Il y a un léger aspect apprentissage par l'erreur car on ne voit pas le tableau au complet, ce qui peut réserver des surprises (un gars hors-champ nous tire dessus), et parfois on confond les ennemis avec des éléments de décors à cause de la laideur et du manque de détails. Mais ça n'arrive que lors de la découverte de certains tableaux ; dès le deuxième essai l'erreur est entièrement imputable au joueur. On peut lancer des armes, certaines mortelles, certaines assommantes. On peut utiliser les portes à notre avantage. Les quelques possibilités du level-design, alliées au choix des armes et à l'IA aléatoire font que même si on s'établit une stratégie, il faudra probablement s'adapter et se montrer créatif. Cette fois j'ai raté mon coup mais je vais mieux utiliser mon shotgun... Ah ben non, il n'y a plus de shotgun, et pourquoi ce con sort de la pièce maintenant ?

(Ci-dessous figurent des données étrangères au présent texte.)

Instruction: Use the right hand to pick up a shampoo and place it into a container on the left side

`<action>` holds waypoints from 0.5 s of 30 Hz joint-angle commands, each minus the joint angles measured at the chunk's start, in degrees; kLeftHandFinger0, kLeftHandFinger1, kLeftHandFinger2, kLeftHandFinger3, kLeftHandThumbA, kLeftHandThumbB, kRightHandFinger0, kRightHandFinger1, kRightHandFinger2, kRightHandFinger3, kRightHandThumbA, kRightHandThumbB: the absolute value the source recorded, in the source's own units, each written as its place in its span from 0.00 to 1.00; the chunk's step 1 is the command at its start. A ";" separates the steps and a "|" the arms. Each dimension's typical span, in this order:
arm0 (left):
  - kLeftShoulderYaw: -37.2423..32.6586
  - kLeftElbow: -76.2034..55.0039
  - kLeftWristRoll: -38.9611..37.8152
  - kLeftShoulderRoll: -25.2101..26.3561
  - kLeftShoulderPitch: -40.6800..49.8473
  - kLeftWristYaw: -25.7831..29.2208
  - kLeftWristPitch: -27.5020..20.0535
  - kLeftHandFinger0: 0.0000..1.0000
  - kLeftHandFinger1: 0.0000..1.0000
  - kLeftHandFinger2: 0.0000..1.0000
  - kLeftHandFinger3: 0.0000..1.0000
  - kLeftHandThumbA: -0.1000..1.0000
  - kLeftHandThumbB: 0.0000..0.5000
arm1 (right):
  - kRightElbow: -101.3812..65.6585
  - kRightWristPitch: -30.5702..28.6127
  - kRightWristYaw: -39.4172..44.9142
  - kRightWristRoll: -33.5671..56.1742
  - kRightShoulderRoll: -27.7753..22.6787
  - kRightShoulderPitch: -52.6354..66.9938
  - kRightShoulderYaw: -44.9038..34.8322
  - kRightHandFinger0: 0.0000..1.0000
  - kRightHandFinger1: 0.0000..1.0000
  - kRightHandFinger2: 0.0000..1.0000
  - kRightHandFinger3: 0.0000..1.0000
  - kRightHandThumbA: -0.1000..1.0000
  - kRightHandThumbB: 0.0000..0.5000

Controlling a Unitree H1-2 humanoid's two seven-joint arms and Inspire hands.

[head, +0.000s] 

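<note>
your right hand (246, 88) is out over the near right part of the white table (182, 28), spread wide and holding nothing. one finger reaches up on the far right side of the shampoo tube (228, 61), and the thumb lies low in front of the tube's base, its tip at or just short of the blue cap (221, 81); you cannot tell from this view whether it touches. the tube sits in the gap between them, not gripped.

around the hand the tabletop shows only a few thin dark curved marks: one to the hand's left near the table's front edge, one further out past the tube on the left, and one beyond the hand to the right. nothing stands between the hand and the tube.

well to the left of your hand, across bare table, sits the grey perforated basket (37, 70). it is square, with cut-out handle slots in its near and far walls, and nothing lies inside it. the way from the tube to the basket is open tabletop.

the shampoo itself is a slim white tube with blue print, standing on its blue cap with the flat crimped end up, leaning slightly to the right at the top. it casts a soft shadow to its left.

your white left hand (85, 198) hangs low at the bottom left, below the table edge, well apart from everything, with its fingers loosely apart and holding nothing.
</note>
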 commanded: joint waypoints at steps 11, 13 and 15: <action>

J'aurais préféré que l'aspect scoring d'Hotline Miami soit en bonus, dans un mode à part. Il ne m'a pas dérangé, mais le jeu principal est bien au-dessus d'un simple challenge pour faire un max de points. Ce jeu est un exploit, une transcendance de ses limites, terribles limites, une leçon à tous ces devs qui pensent que la technologie résoudra leurs problèmes en écriture scénaristique minable, narration imbuvable et mécaniques de jeu sans corps ni âme. Au fond je suis content que ce jeu soit moche, qu'il parte de si bas, avec si peu de moyens, parce qu'il prouve de manière implacable que le jeu vidéo n'est pas dépendant de la technologie, mais de ce qu'il en fait.